В троллейбусе давка и теснота. Я вошел через переднюю дверь, она — через заднюю. Мы стоим оба, сжатые людьми, далеко друг от друга. Кто-то потом уступает место Марине — потому что она женщина. Кто-то потом уступает место мне — потому что я не молоденький. Она сидит в одном конце, я сижу в другом конце. Я взываю к ней издали на языке немых. Показываю ей ладонь — чтобы мы, значит, вышли; палец — одной остановкой раньше. Опускаю два пальца, размахиваю ими попеременно — это значит, мы идем; всеми пятью пальцами касаюсь рта, активно двигаю челюстями — это значит, идем за хлебом.
Марина смотрит на меня из-за голов и смеется, веселится.
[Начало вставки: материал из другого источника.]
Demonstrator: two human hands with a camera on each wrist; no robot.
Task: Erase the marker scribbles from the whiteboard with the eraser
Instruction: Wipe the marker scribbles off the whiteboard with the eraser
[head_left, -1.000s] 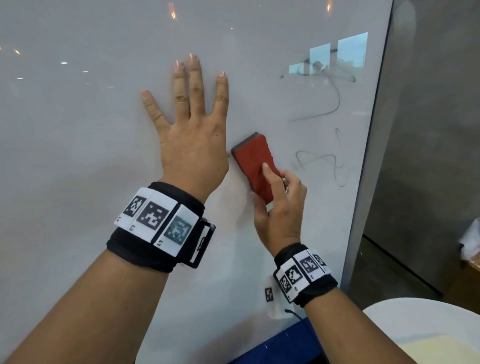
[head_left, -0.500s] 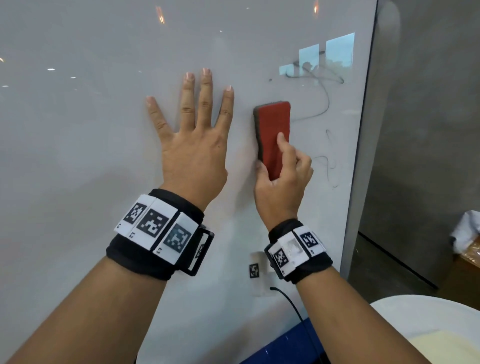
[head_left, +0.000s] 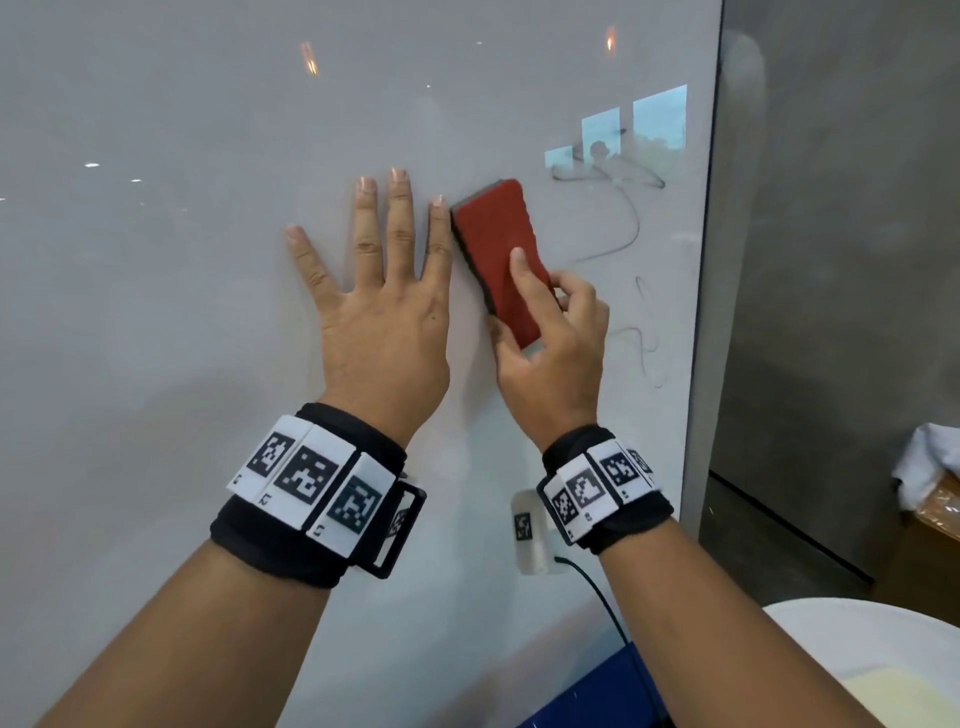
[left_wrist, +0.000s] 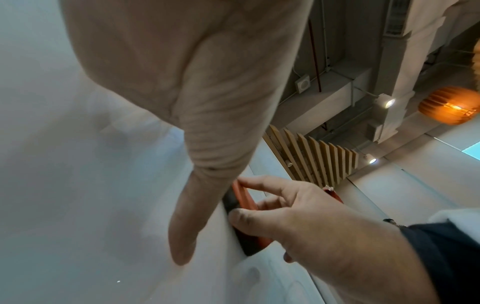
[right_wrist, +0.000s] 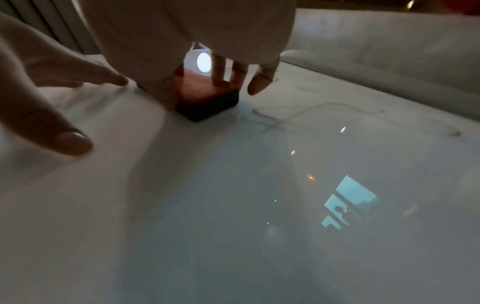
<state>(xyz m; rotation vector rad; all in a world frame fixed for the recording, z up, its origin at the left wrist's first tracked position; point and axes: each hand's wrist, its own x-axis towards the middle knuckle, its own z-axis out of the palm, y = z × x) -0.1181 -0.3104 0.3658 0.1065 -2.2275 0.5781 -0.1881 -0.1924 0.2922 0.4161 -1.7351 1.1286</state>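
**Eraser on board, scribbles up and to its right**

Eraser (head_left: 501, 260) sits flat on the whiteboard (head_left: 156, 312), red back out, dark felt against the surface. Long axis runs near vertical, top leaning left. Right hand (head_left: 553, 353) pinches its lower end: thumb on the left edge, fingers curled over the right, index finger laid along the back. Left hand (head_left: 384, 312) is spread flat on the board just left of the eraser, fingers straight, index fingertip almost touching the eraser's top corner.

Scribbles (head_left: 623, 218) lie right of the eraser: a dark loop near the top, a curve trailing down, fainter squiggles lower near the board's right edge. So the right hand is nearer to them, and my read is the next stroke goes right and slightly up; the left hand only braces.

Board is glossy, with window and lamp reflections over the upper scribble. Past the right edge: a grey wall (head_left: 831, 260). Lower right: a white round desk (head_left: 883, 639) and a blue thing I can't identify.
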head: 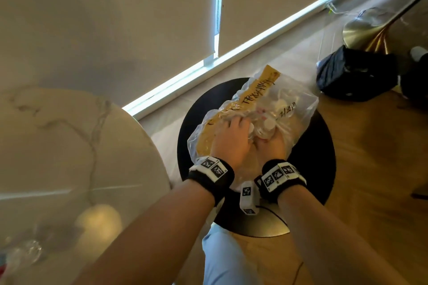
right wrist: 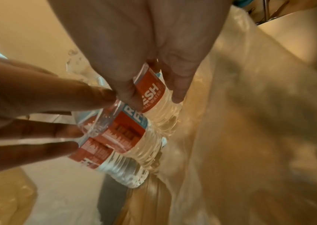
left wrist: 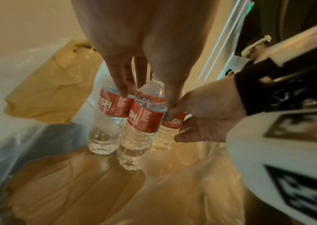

Ей нравится, что я ребячусь, — похоже, у меня чуть улучшилось настроение.
Но я вовсе не ребячусь. Я вполне серьезен. Мой немой язык должен втолковать Марине: на одну остановку раньше, чем обычно, мы должны выйти из троллейбуса, забежать в магазин и купить хлеба — к завтраку ни крошки нет. Люди в троллейбусе на мои ухищрения не обращают никакого внимания: мало ли что там говорит немой на своем немом языке. Тем более на этой линии троллейбуса: где-то в наших краях находится швейный комбинат, где работают только глухонемые.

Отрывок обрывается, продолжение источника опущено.